[[ Supplied records, beginning ]]

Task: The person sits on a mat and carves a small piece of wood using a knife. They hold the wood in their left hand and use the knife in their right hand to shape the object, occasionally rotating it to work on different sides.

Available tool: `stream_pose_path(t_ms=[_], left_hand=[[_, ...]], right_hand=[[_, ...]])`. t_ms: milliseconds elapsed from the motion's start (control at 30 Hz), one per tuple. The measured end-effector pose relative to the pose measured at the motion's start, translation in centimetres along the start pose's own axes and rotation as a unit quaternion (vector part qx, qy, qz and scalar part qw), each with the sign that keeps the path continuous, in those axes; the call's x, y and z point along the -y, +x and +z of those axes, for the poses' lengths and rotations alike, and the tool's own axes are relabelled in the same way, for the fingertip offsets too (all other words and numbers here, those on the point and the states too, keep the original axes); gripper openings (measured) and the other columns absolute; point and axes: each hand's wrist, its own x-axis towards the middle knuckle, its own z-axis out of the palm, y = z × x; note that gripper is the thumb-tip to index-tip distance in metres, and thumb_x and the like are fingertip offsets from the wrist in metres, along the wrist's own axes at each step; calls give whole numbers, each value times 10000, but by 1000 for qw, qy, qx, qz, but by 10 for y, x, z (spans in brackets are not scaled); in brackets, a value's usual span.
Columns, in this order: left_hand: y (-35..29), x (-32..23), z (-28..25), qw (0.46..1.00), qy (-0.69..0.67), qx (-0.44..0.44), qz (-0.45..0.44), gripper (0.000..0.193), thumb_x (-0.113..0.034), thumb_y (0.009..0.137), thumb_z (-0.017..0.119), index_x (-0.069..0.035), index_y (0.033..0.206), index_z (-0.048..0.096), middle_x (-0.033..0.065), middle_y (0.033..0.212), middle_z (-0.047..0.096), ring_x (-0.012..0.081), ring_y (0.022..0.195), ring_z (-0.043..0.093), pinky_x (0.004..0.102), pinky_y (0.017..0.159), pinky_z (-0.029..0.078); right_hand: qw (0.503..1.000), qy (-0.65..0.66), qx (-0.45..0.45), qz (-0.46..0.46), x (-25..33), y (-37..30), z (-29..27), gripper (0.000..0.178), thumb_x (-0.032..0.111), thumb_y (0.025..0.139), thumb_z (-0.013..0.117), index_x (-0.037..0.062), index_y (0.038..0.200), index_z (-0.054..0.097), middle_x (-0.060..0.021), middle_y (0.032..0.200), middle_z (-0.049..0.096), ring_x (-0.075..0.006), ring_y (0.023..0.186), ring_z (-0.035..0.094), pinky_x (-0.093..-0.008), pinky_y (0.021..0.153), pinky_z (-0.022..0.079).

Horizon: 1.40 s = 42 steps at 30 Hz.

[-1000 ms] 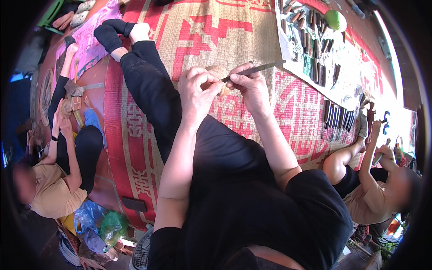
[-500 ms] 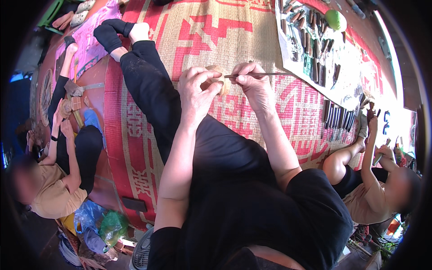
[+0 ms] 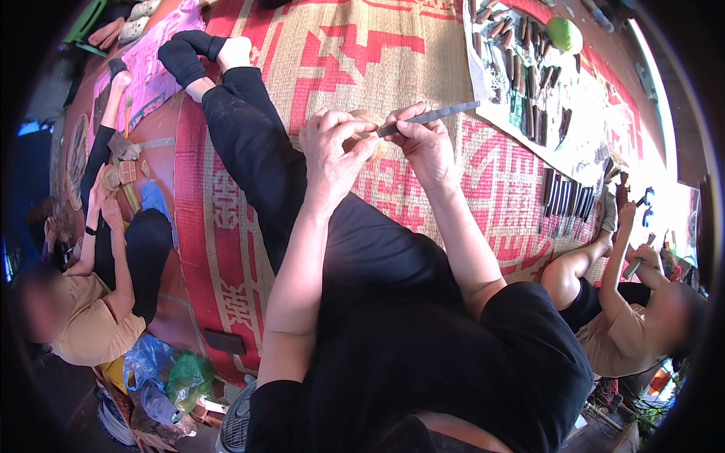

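In front of my lap, my left hand (image 3: 331, 151) is closed around a small pale tan piece that looks like wood. Fingers hide most of that wooden piece (image 3: 377, 149). My right hand (image 3: 427, 151) pinches a flat, dark grey file-like tool (image 3: 451, 112) between thumb and fingers. The tool's near end touches or almost touches the left fingertips, and its free end points right and slightly away from me. Whether it meets the wood cannot be seen.
A red and tan woven mat (image 3: 423, 68) spreads beneath me. Many wooden-handled carving tools (image 3: 532, 75) lie on a white sheet at far right, beside a green round fruit (image 3: 563, 34). Co-workers sit left and right. A dark flat block (image 3: 225, 342) rests at the mat's left edge.
The tool has turned in my right hand: earlier it showed its thin edge, now its broad face, with the free end angled farther from me. My left hand has barely moved.
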Motion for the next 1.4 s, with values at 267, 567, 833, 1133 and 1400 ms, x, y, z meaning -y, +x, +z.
stream_pose_path(t_ms=[267, 567, 833, 1133, 1400], left_hand=[[0, 4, 2, 995, -88, 3, -41, 143, -85, 712, 783, -24, 790, 679, 50, 801, 586, 170, 722, 586, 307, 656, 478], [-5, 6, 5, 992, -89, 18, -88, 149, -165, 673, 786, -95, 717, 662, -14, 842, 585, 211, 903, 541, 391, 871, 367], [0, 5, 5, 999, -11, -24, 24, 89, -75, 799, 668, -2, 757, 640, 77, 818, 600, 238, 774, 585, 348, 704, 465], [-1, 5, 3, 997, -36, 34, -61, 86, -170, 789, 690, -93, 813, 659, 18, 905, 587, 229, 979, 526, 402, 900, 343], [-3, 2, 2, 992, -61, 16, -108, 116, -138, 708, 741, -79, 715, 641, 24, 822, 591, 235, 858, 559, 392, 827, 396]], right_hand=[[1000, -15, 13, -6, -2, 1, 3, 86, -70, 827, 590, -10, 885, 570, -139, 911, 639, -214, 832, 643, -336, 770, 549], [1000, -6, -5, 24, -3, -2, 6, 78, -60, 825, 598, -22, 891, 585, -137, 876, 655, -217, 790, 664, -331, 745, 574], [997, 18, -37, 61, -5, -1, 3, 63, -58, 830, 588, -33, 886, 580, -138, 863, 651, -221, 782, 672, -305, 704, 581], [997, 31, -47, 53, -3, -1, 1, 88, -42, 823, 614, -11, 902, 590, -122, 911, 648, -219, 833, 668, -314, 722, 589], [999, -4, -24, 44, -5, 0, 4, 84, -53, 831, 607, -24, 904, 576, -119, 894, 642, -206, 783, 657, -319, 737, 578]])
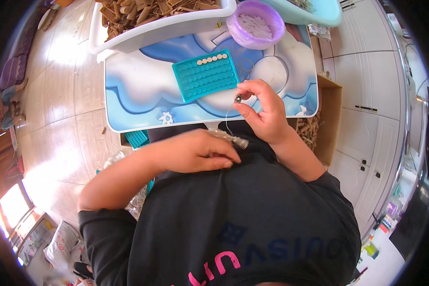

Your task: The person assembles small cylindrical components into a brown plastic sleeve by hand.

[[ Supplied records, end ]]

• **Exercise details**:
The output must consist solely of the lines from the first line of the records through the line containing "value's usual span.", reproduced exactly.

• **Result of this exercise**:
Task: The person sits on a mat and carves a small piece of wood using a knife. They hold the wood in their left hand and use the knife in their right hand to shape the object, occasionally rotating it to work on different sides.

Available tool: `stream_pose_path(t_ms=[_], left_hand=[[_, ...]], right_hand=[[_, ...]])`. t_ms: milliseconds elapsed from the motion's start (control at 30 Hz), one per tuple. The measured end-effector pose relative to the pose measured at the motion's start, translation in centimetres along the start pose's own axes and rotation as a unit quaternion (vector part qx, qy, qz and scalar part qw), each with the sign that keeps the path continuous, in those axes; the call's x, y and z point along the -y, +x and +z of those axes, for the poses' lengths and rotations alike, and the tool's own axes are relabelled in the same way, for the fingertip offsets too (all other words and numbers here, those on the point and the states too, keep the original axes); gripper openings (measured) and the other columns absolute; point and axes: each hand's wrist, its own x-axis towards the middle knuckle, its own z-axis out of the palm, y = z × x; note that gripper is the thumb-tip to index-tip distance in metres, and thumb_x and the like are fingertip offsets from the wrist in metres, along the wrist's own axes at each step; calls give whole numbers, each value times 10000, but by 1000 for qw, qy, qx, qz, but by 10 for y, x, z (spans in brackets are not scaled); in brackets, a value's usual span.

The exercise is complete with this answer.